The government is expected to introduce the Electricity (Amendment) Bill, 2021 in Parliament soon. The bill is the latest attempt by the Centre to reform a sector that has seen incremental reforms for the past 25 years without ever dealing with the issues that plague it.
India is one of the largest power markets in the world, but is also one of its most inefficient as reflected in the fact that aggregate technical and commercial cost (AT&C) losses for the sector runw at around 22 per cent against the global average of 8 per cent.
GRIM CONTEXT
In the value chain of the power sector, distribution is the weakest link consisting of numerous state-owned distribution companies. While the Electricity Bill 2003 and other steps taken by the governments of the past have tried to reform power distribution companies, these companies have largely remained saddled with losses.
According to a NITI Aayog report released in August, power distribution companies had accumulated losses of Rs 90,000 crore in the previous financial year. “Due to these accumulated losses, discoms are unable to pay power generators on time — as of March 2021 an amount of Rs 67,917 crore was overdue,” the report said.
States and the Centre have largely tried to infuse capital time and again into power distribution companies to reduce their losses and improve efficiency, but the problem has remained unsolved. Recently, the government provided Rs 3.05 lakh crore support to power discoms with the focus shifting towards better governance and management, instead of merely reducing their losses.
PRIVATE PLAYERS
The delicensing of power distribution to allow private sector participants to enter the sector has resulted in largely positive results. According to NITI Aayog, the delicensing of power distribution in Delhi to three private sector players has reduced AT&C losses to 9 per cent from as high as 55 per cent.
The franchise model implemented by Odisha and the Maharashtra government in Bhiwandi have given positive results so far and could provide a roadmap for solving the issues with state-owned distribution companies.
THE NEW BILL
The Electricity Amendment Bill 2 2021 proposes to radically alter the structure of the power distribution in the overall power supply chain. The Bill proposes complete delicensing to end state monopoly over power distribution by allowing more than one company to operate in the state.
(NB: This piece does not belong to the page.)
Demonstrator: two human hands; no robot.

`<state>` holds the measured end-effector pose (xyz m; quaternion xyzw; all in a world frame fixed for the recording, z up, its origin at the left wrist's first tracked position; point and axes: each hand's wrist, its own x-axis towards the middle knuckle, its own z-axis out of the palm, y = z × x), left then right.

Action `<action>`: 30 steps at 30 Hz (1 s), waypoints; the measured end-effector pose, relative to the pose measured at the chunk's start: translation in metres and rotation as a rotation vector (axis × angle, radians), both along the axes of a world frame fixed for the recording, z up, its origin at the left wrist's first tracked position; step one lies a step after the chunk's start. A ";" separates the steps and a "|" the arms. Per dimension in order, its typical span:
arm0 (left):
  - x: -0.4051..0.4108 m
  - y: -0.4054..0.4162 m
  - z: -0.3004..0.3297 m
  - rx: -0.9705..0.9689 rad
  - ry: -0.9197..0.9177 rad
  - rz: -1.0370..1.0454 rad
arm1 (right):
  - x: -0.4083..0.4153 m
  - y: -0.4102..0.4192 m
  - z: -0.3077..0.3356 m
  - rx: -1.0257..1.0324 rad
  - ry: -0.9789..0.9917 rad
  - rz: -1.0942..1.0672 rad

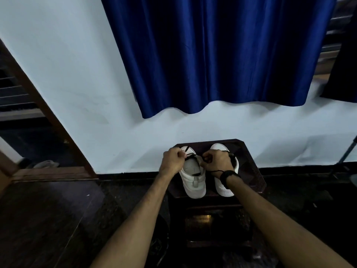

Additionally, consumers will be given the choice to choose the distributor they feel provides the most efficient and cost effective services. Further, state-owned discoms will now get to tap into the private sector via franchise model or licensing model.
The franchise model will ask the private player to take care of operations without owning the underlying assets, a move that could potentially improve bill collection and reduce leakages. The licencing model will allow the private player to own the assets as well as be in charge of operations.
Other major steps include the introduction of smart meters, which is expected to improve billing efficiency, right to round-the-clock electricity supply for the consumer and incentives for consumers to shift to solar power via rooftop solar panels.
ISSUES LEFT UNADDRESSED
While Rakesh Jhunjhunwala might see the bill as bigger than the economic reforms of 1991, the reality is less exciting.
The bill does address several issues regarding distribution, but has left concerns around fixed costs untouched. There has been no intention to address soaring coal costs and freight costs, both of which have risen at rates higher than weighted-average WPI and CPI index.
Further, the bill has shied away from making discoms accountable by using AT&C losses as a performance metric. The metric could have provided a measure of governance improvement at state-level discoms.
In summary, the bill could finally address the broken chain in the power sector but its implementation will have to carry in the reformist spirit of the bill. “A flexible and home-grown approach to reform, which is supported by states and the Centre, and allows for ‘learning by doing’, will be instrumental in determining the success of reforms,” NITI Aayog said.